Ken park movie james t scene
I ran out and grabbed him one night to get his info because I wanted him to be in the film, just to have a tuba player in the movie. The tuba player is just a guy who would come to the street I lived on at midnight playing the tuba, and I would give him coins. He’s not mute at all, he can talk, and he actually sings John Lee Hooker with the guy playing the baby tuba. We both figured that I was strongest with just my “Larry Clark look.” Rockstar doesn’t talk in the film, and my idea was that he can talk but he just doesn’t choose to. Michael Pitt helped me with the character Rockstar. Maybe the movies’ll get better as my mind gets hazier. I just turned 73, so my mind’s going a bit, but I’m fine. So I figured out with Michael… Michael Pitt. I’m playing Rockstar, but the way Rockstar was written, he walks around saying kind of gibberish poetry and I’m not an actor and I didn’t want to do that anyway. And then I got the one on my finger, which I get complimented on all the time by old people, young people, bus drivers. The first one I got looking that way, and when I look at it, it’s upside-down to me, so then I had a second one on so I could see it too.
I got this in the film… and then I got this. I liked Lukas’s tattoo-he had this little skull on his finger and I liked it, so I got that.
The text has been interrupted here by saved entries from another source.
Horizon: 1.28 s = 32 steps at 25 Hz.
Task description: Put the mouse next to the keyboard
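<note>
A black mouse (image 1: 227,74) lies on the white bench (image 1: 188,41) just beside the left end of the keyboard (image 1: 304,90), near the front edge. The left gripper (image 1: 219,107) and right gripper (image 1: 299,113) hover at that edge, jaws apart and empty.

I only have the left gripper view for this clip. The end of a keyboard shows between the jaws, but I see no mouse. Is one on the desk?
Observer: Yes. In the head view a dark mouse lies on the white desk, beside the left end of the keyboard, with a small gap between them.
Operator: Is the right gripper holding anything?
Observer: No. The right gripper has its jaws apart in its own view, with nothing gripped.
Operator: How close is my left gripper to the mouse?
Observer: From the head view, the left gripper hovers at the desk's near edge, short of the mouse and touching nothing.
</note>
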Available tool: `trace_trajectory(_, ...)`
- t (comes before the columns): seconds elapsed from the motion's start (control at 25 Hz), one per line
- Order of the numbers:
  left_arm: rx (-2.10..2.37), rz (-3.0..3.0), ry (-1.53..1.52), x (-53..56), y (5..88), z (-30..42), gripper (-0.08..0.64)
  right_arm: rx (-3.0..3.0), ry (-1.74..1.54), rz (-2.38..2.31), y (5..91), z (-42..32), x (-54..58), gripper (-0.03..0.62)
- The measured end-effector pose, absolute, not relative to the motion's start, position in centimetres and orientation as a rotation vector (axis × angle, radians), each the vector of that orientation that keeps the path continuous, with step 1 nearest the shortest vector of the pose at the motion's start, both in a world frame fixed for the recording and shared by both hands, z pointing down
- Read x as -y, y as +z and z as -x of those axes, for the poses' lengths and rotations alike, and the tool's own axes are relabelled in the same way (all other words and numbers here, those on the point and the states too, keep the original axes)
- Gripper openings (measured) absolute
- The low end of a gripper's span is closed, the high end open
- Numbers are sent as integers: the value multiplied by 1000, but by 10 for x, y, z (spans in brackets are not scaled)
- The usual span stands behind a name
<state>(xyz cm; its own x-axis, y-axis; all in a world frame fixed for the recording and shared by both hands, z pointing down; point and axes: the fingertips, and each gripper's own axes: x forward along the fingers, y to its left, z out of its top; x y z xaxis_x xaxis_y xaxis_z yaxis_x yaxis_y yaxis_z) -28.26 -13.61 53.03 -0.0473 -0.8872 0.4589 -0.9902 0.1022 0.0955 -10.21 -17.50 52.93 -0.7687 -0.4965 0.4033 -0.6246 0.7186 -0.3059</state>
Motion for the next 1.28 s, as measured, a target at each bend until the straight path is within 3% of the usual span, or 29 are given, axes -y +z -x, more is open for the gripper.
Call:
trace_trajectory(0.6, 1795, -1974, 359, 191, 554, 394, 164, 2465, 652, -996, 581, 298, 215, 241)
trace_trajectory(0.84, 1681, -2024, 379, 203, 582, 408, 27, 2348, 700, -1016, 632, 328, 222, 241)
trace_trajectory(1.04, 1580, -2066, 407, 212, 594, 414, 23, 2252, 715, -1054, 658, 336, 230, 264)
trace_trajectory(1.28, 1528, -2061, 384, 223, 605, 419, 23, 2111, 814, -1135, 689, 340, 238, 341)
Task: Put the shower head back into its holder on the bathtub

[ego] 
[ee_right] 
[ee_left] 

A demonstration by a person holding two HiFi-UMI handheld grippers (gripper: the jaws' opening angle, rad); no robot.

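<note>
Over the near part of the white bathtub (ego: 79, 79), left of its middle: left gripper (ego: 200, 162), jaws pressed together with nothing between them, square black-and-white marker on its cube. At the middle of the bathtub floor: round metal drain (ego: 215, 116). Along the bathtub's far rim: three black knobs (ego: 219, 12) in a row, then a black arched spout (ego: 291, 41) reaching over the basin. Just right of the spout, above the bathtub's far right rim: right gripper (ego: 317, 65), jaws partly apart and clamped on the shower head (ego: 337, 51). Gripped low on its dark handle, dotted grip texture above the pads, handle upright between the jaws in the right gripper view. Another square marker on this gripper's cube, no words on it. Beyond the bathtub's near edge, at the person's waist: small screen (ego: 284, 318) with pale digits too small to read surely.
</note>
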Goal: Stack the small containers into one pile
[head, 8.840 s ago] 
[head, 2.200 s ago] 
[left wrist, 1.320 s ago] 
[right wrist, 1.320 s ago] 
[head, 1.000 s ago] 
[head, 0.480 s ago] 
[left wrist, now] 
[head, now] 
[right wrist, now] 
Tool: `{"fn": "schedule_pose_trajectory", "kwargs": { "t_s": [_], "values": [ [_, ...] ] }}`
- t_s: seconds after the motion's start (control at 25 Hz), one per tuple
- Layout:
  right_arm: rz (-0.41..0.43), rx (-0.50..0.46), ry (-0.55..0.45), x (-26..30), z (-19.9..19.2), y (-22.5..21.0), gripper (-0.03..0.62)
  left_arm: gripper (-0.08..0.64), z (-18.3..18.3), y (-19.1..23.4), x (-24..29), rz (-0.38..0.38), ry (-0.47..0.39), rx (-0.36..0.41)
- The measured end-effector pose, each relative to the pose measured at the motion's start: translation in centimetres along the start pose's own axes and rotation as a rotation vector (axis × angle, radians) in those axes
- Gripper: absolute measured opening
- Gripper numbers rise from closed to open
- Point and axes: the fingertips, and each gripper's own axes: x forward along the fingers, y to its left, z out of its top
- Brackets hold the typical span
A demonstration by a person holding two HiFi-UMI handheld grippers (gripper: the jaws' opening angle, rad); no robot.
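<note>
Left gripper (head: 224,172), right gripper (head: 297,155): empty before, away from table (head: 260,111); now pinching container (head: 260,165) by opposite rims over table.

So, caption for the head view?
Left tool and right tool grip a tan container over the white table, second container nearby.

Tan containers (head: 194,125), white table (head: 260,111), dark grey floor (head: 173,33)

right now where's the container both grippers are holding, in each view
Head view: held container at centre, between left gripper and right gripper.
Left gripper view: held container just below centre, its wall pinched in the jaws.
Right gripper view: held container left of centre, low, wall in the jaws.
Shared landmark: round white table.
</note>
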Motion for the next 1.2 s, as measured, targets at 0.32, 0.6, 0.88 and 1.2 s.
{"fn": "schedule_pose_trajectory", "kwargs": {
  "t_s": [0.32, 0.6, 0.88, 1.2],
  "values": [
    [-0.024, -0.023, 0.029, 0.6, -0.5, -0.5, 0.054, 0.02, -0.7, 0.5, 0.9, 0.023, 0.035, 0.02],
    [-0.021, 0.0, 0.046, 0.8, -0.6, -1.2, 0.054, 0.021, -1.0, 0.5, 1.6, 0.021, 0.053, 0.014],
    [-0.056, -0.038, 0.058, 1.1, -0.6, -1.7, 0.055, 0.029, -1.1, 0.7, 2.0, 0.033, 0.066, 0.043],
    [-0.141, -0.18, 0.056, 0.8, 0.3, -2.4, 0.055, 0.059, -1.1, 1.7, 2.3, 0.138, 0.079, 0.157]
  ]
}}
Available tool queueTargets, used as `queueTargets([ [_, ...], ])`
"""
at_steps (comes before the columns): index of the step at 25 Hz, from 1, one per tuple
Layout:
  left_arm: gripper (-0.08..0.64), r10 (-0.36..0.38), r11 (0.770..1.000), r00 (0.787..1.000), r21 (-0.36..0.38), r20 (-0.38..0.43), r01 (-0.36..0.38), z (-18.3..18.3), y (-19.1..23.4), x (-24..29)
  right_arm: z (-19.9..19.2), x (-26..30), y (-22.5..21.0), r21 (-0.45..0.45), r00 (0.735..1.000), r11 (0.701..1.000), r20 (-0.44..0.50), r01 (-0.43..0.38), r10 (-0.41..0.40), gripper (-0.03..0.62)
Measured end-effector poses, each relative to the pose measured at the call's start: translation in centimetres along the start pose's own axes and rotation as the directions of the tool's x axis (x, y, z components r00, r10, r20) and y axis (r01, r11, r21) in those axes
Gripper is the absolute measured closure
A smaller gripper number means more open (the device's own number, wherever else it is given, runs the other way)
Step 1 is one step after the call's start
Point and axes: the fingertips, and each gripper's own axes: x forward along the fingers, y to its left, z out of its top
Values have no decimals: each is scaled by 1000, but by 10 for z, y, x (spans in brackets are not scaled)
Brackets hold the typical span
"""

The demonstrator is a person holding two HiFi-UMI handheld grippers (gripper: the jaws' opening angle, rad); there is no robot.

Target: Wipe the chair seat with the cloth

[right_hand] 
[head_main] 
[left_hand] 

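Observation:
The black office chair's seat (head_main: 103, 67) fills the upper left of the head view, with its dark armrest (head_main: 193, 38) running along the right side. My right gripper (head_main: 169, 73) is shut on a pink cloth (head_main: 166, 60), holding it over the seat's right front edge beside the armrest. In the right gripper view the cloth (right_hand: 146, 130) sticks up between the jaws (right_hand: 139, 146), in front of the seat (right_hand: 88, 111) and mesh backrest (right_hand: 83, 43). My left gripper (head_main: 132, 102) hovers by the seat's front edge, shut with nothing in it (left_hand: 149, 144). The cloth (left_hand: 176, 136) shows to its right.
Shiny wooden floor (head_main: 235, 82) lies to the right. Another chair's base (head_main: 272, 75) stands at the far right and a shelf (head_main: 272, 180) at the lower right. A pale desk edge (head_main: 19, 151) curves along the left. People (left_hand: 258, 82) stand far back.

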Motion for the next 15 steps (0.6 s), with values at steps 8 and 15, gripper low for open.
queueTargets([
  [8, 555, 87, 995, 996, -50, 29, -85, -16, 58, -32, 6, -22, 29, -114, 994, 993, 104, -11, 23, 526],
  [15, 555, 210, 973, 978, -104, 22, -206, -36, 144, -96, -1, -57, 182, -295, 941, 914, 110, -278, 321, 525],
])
Like when we see Rockstar getting the matching tattoo with Math…
The Smell of Us is something else again, in terms of characters being where they logically should not actually be, or these jagged little scenes that pop up where you leave it to a viewer to connect them to the rest of the story, or not. The Smell of Us is maybe the most stylistically radical thing that you’ve ever done, while Marfa Girl certainly does have that improvisatory quality about it but still sticks to the basic tenets of psychological realism. It’s interesting to look at Marfa Girl and The Smell of Us side by side.